» **What you should do**:
Copy out each line below containing "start".

» **Records supplied**:

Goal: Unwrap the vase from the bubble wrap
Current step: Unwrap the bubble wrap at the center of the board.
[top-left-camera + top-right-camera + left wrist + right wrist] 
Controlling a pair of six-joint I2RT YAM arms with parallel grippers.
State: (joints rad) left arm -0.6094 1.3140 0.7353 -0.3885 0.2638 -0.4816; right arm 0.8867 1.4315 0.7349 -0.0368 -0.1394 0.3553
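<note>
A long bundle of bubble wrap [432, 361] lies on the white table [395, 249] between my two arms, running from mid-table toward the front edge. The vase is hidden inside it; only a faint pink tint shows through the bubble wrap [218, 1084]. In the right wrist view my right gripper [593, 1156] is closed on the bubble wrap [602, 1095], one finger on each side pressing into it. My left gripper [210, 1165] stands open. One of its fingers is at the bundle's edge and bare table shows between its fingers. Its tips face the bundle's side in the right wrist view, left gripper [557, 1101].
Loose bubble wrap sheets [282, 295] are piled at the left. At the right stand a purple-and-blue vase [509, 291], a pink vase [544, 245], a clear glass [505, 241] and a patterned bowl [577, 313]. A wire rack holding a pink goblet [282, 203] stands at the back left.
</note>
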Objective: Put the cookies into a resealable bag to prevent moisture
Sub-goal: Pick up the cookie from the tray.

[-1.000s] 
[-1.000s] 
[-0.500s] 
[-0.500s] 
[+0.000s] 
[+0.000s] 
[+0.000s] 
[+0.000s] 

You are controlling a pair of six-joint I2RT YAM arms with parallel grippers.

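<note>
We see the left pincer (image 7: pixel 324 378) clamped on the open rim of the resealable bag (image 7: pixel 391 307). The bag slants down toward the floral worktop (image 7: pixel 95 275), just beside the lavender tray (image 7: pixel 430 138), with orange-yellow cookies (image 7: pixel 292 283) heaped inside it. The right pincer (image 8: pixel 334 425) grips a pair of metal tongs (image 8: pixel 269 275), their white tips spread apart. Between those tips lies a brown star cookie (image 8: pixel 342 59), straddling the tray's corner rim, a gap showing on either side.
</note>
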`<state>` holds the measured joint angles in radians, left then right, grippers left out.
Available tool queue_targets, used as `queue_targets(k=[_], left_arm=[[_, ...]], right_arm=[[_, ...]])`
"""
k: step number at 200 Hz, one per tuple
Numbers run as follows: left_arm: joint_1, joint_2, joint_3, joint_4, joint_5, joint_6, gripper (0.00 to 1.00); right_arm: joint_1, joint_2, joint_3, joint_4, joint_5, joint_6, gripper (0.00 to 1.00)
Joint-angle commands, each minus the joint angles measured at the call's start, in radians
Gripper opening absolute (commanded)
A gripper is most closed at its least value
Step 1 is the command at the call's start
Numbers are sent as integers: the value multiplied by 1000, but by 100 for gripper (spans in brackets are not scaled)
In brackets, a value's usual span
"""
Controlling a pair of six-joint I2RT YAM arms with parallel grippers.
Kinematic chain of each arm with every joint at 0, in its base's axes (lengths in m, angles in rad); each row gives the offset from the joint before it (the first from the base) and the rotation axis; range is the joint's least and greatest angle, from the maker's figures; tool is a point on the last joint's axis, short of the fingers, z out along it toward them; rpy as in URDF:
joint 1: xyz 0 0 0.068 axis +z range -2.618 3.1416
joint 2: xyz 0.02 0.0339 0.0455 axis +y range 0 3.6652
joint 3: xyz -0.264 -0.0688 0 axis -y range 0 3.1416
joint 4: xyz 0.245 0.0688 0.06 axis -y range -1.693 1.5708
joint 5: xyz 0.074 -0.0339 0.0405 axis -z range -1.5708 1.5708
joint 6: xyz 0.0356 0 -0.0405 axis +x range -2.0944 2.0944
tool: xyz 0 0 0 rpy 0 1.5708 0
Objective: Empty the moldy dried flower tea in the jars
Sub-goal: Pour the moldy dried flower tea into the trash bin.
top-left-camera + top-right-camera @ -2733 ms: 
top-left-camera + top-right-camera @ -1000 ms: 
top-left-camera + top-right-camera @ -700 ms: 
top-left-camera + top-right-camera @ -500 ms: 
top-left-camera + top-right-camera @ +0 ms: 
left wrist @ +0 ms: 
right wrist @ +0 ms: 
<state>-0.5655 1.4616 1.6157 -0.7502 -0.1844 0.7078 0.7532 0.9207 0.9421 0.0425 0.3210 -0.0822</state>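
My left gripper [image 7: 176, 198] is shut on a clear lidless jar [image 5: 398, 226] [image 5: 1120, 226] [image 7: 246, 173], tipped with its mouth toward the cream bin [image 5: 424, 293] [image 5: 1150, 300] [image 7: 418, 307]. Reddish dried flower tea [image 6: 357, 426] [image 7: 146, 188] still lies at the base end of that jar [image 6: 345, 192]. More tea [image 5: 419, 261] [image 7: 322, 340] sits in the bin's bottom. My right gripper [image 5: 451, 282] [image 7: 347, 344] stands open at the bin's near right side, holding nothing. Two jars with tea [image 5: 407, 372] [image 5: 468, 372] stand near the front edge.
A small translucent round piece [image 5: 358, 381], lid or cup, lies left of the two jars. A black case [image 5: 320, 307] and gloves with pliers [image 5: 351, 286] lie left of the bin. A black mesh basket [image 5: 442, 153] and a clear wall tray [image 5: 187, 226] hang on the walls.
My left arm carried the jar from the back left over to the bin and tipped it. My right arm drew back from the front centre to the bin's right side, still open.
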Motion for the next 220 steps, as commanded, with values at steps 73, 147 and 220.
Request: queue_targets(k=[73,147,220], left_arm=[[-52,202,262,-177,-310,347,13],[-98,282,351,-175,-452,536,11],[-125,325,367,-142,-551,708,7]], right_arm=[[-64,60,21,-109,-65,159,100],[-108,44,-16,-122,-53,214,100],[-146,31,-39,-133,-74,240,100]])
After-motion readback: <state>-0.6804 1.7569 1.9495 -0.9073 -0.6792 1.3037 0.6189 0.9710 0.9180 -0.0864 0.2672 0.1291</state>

» **Solution to this problem**:
Joint-angle commands, each minus the joint angles measured at the call's start, in radians
Step 1 is the command at the call's start

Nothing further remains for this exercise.